あの水無と言う男性から、斎に報告はあったが。
エミが穫と佐和を、おそらく瞬間移動で連れてきたところは。
血の臭いで充満していた道路のど真ん中だった。
「うぷ……!?」
「酷い血臭だ!? むせ返りそうだよ!」
「戦とか戦争ならともかく……これは最悪だわねえ?」
エミは穫達とは違い、しかめっ面になっていない。身体は笑也の物でも、この惨状に慣れているのか。少し、ぞっとしたが気味悪がっている場合じゃない。

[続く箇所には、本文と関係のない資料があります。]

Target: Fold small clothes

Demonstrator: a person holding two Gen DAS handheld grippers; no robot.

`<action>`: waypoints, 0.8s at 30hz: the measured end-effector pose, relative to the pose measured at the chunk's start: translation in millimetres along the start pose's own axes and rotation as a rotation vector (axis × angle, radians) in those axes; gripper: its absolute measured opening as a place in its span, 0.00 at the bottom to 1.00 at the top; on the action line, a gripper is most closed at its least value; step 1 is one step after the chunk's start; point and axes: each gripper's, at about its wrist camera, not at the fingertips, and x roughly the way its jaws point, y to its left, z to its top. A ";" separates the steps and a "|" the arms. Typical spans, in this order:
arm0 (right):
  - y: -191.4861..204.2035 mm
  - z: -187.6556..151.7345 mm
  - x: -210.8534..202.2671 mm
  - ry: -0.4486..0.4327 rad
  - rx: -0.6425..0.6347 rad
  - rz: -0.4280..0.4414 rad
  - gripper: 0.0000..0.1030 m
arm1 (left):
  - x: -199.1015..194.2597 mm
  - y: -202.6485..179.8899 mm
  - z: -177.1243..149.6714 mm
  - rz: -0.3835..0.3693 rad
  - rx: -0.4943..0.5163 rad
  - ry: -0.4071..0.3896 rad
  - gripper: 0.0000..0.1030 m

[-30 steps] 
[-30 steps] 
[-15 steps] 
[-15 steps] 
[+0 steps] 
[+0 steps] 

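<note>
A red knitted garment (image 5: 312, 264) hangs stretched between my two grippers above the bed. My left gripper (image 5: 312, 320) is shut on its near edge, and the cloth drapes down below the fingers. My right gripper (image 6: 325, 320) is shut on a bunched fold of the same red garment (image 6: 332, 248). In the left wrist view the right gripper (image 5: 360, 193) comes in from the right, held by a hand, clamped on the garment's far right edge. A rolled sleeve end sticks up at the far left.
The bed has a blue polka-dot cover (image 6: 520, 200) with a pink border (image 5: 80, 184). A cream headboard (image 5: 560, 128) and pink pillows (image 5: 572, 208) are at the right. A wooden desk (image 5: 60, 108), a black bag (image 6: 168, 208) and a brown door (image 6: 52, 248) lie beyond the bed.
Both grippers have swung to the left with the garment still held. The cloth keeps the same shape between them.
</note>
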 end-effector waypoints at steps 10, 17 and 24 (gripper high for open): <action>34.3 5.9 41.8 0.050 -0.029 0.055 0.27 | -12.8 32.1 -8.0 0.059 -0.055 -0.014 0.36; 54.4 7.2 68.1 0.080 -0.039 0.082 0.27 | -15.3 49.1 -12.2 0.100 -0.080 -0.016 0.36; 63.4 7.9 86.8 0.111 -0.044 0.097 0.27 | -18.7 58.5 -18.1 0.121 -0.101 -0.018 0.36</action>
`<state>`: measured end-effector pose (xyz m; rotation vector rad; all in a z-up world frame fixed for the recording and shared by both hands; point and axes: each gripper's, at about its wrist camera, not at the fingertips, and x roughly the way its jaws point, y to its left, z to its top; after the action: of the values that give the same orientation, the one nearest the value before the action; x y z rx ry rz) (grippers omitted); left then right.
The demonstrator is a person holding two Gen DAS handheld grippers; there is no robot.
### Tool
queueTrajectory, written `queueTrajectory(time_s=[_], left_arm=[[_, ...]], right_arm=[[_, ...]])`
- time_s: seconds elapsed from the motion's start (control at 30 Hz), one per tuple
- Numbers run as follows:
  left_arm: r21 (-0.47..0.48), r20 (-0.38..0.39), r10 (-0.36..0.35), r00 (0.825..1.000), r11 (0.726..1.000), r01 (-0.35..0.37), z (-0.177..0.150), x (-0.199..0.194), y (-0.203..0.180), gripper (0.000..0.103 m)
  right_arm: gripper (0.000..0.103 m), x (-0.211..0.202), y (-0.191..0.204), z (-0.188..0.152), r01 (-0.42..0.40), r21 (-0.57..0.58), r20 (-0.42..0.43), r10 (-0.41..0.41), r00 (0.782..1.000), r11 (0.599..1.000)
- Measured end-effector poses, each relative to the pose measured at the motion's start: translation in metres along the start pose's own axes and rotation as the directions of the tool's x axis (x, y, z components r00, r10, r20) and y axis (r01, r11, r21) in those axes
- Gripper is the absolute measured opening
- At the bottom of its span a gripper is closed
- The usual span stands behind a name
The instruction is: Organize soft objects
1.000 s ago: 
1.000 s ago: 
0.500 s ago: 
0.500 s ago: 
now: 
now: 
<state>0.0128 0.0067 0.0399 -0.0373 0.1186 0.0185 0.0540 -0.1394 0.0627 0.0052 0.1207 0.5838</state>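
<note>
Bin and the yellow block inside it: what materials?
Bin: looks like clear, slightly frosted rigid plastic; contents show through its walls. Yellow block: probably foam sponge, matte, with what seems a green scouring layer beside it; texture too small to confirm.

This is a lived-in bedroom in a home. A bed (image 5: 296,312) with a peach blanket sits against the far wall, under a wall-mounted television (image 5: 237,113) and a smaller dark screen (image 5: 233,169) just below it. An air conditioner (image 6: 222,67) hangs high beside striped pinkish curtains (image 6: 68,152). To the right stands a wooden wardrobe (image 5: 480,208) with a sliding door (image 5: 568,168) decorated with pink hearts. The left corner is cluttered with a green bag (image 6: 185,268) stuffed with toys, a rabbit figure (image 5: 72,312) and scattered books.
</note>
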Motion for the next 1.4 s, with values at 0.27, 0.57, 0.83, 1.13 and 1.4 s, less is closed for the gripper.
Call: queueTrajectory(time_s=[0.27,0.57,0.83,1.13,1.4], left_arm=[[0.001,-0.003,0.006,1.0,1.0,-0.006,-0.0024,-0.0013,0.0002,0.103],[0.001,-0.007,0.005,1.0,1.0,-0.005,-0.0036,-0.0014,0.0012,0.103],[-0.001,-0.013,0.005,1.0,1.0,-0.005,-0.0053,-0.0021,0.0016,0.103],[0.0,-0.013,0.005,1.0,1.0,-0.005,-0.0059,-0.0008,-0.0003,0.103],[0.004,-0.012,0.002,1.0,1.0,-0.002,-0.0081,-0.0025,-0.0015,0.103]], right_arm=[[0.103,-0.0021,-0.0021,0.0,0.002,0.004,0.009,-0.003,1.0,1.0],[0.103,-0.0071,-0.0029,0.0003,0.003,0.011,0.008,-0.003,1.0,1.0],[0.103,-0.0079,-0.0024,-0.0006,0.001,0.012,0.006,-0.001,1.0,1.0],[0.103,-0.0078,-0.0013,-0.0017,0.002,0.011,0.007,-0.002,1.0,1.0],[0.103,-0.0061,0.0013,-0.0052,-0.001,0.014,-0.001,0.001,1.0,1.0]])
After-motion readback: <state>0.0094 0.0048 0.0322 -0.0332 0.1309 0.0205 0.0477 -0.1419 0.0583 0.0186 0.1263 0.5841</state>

「エミ、さ……呪怨もですが、斎さん達はどこに……?」
「うーん……あたし程じゃないけど、高速で移動してるわねん? どーする? 追いかける?」
「……ここで、死んでしまった人達は」
「……うーん。ゲームみたいに復活とかは出来ないわ。あたし達神でも、余程のことがない限り……蘇りは許されていないもの」
無条件に死者を蘇生させては、あの世が混乱するからだとか。
だが、今回は単純に死を迎えたよりも厄介らしい。
呪怨が、力を得るのに魂まで取り込んでいるそうだから。
「それは厄介ですねぇ? 下手すると、輪廻転生……生まれ変わるのも叶わなくなる」
「だから、呪怨本体を倒すしかないわ〜? みのりん、全力でサポートはするけど……呪怨を倒せそう?」
「私……がですか?」
「今のみのりんなら、十束剣をうまくコントロール出来てると思うの。あの泣き虫当主とかにも、呪詛返しされないと思うわ」
「……私、が」
この惨状を終わらせることが出来るのであれば。
斎達、万乗の本家の人達が死なないのなら。
可能性があるのなら、逃げ腰にならずに立ち向かう。
斎だって怖いはずなのに、当主として呪怨に立ち向かっているのだから。
だから、穫も頑張ろうと。
咲夜を剣で、羅衣鬼を青年サイズで顕現させた。
「なら、僕も式神を出そう!」
佐和はキュロットのポケットから、人型の札を取り出して。頭上高くばら撒いた。
「……探せ、捜せ。悪しきもの、この世を乱すものを! 我が命に従い、探し出せ!」
浮いた札が、どんどん膨らんでいき。それぞれ違う人間のような姿に変化していく。
一度佐和を見て頷いたら、無言で彼らは四方八方に飛んで行ったのだった。
「薬師如来の力を借り受けた式神達だ。すぐに見つけてくれるだろう!」
「やるわねぇ、さわちん?」
「恐悦至極。とは言え、遠方過ぎたら戻って来ないかもしれないですねぇ? コンタクトを連携はしているので、とりあえず進みましょう」
「そうねん? 須佐達も調べているでしょうけど」
「探しましょう、エミさん!」
これだけ血生臭いのに、マスコミや警察がいないのは須佐達のお陰かもしれない。
その気遣いが無駄にならないように、三人で血溜まりの上を走ったのだった。